Serafina from The Rose Tattoo is a woman laughed at by her community, her identity so interwoven with pride in her husband that she is blind to reason, much like Sula is a woman scorned by her town for her sexuality, and blind to shame. Even Eva, Sula’s independent grandmother, tells Sula that she needs to settle and submit to a husband (Morrison 92). Raymond Janifer says that Sula becomes a pariah “because she longs for independence, knowledge, and self-gratification” (128). She’s a nonconformist, and “ignores the ownership principle of marriage and operates on the principle that sex is noncompetitive and nonthreatening” (128). This causes the townspeople to despise her, much like Serafina’s “hidden glory” evokes jealousy from her town. One difference, however, is that Serafina’s pride comes from dependence on men, while Sula’s stems from her independence.

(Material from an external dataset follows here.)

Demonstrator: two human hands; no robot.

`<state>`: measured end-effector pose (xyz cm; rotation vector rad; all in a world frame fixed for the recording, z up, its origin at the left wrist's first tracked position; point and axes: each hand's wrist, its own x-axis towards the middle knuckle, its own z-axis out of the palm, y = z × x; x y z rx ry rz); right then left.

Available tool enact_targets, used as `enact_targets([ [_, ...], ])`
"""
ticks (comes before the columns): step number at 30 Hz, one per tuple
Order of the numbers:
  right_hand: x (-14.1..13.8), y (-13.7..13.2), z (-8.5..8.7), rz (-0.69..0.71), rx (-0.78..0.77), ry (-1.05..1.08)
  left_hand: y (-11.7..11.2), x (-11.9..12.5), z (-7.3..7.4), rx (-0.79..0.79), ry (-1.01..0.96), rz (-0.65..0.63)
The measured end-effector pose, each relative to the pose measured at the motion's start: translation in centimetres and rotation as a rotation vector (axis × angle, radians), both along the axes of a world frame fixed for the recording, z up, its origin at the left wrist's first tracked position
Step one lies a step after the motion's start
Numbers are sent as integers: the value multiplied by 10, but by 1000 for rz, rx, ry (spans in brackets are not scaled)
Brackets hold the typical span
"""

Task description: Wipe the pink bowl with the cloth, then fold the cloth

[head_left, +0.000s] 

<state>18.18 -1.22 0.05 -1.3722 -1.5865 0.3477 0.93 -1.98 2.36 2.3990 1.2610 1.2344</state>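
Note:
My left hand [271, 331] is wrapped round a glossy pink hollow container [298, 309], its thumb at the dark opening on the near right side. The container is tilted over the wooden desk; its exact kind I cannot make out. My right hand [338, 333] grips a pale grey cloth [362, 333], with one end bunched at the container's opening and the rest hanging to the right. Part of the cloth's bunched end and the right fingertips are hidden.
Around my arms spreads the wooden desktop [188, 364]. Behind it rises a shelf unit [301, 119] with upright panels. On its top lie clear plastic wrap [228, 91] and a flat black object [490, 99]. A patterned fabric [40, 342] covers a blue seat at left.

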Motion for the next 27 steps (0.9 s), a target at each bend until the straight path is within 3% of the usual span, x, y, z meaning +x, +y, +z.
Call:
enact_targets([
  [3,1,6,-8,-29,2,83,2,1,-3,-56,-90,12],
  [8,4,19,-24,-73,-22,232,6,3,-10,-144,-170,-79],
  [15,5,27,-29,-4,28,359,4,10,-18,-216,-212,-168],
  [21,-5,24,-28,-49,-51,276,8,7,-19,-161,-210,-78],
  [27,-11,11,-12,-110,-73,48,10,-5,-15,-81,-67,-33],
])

The symbol of the rose in both The Rose Tattoo and Sula represent lust and passion. However, they don’t represent love. At the end of Sula, Nel realizes that she wasn’t as sad about the loss of her husband as much as she was about the loss of her closest friend. In this way, Morrison tells her readers that lust and passion are fleeting, and even toxic, that sexuality and love are not mutually exclusive, and that perhaps love in friendship is more important than sexual passion, romance, and roses.


Works Cited

  • Driscoll, Jennifer. “Violence.” The Toni Morrison Encyclopedia. Ed. Elizabeth Ann Beaulieu. Westport, CT: Greenwood, 2003. Archive.org. 24 Aug. 2009. Web. 3 Apr. 2017.
  • Janifer, Raymond E. “Folklore.” The Toni Morrison Encyclopedia. Ed. Elizabeth Ann Beaulieu. Westport, CT: Greenwood, 2003. Archive.org. 24 Aug. 2009. Web. 3 Apr. 2017.
  • Morrison, Toni. Sula. New York: Vintage International, 2004. Print.
  • Tolman, Elizabeth E. “Approaches to Morrison’s work: Ecocritical.” The Toni Morrison Encyclopedia. Ed. Elizabeth Ann Beaulieu. Westport, CT: Greenwood, 2003. Archive.org. 24 Aug. 2009. Web. 3 Apr. 2017.
  • Williams, Tennessee. The Rose Tattoo. Co. Jack Barbera and John Patrick Shanley. Kindle ed. New Directions, 2012. Amazon. Kindle, 15 Dec. 2012. Web. 4 Apr. 2017. Page numbers correspond to the Kindle e-reader location data.